USPS Teams up with NVIDIA for Computer Vision
by Adam Pease
This month the US Postal Service (USPS) made public news that it would be incorporating computer vision into 195 of its mail processing centers. The announcement boasted that these new AI systems would be capable of reducing the time required to track a package that has gone missing from days to hours. This announcement underscores the growing adoption of computer vision in the enterprise, and has fascinating implications for the future of infrastructure. In this blog, I review the USPS announcement and consider what it means for the future of computer vision and edge computing.
What Is the USPS Computer Vision Plan?
In 2020, the year that many critical infrastructures were challenged by the COVID-19 pandemic, the US Postal Service faced severe logistical challenges. Now, USPS has decided to overhaul its system with 7 proprietary computer vision algorithms, running on the NVIDIA EGX platform, which includes hardware accelerators for deep learning and software for scaling enterprise AI applications. The platform supports NVIDIA’s Edge Computing Infrastructure (ECIP), which the Post Office is using to manage a series of different models across a large network that has a breadth of different hardware.
While many elements of this major infrastructure investment are still being rolled out, one area where USPS will be making use of computer vision soon is in its optical character recognition (OCR) workflow.
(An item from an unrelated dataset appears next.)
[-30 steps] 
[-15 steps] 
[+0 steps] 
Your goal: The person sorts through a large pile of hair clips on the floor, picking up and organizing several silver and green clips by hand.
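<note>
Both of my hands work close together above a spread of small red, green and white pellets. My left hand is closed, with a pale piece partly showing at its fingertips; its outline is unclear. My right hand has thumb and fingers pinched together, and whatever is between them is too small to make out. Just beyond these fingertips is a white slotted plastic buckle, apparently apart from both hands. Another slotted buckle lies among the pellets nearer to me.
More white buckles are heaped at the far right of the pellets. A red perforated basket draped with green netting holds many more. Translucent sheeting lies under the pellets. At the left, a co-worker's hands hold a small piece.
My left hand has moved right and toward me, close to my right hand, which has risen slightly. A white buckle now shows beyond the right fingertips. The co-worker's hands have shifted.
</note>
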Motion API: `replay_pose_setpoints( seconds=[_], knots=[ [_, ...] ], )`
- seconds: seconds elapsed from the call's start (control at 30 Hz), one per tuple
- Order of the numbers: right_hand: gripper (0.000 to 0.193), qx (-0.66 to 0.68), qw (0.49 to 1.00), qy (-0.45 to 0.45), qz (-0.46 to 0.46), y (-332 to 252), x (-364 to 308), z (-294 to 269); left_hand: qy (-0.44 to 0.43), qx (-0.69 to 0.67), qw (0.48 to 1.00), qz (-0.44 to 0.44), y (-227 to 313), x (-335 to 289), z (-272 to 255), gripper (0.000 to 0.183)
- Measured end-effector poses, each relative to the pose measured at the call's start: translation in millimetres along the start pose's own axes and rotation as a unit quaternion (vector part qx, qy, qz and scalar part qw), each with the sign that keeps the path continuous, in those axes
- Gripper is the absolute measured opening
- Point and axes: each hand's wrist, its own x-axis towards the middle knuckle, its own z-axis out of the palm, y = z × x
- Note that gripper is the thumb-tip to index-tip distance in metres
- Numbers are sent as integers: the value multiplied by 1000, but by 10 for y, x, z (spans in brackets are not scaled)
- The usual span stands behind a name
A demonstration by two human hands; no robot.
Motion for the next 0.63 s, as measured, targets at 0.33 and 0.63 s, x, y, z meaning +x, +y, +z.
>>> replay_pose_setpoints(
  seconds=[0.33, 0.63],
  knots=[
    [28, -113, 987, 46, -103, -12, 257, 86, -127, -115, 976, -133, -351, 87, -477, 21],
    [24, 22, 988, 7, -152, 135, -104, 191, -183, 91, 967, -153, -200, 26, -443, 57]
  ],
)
OCR recognizes text in images and converts it to editable, searchable font, an example of the kind of task that computer vision algorithms excel at completing far more quickly than legacy products. Computer vision can also enable users to automatically count similar objects in an image or video, streamlining the process of shipping boxes.
Edge Computing and the Digital City
Edge computing is one of the vital enabling factors for scalable computer vision, and NVIDIA is one of the leading players providing solutions in this market. Its ECIP solution for deployment and underlying platform resemble a broader shift in the market towards offering distributed, edge solutions that can support a decentralized network of devices. These solutions will be especially important for markets with large, widespread underlying infrastructures or supply chains, such as shipping. Recently, Aragon published a primer on the necessary precursors to digital city infrastructure. In the cities of the future, it is likely that computer vision will power many critical systems—from security to medicine—and edge computing will be indispensable here.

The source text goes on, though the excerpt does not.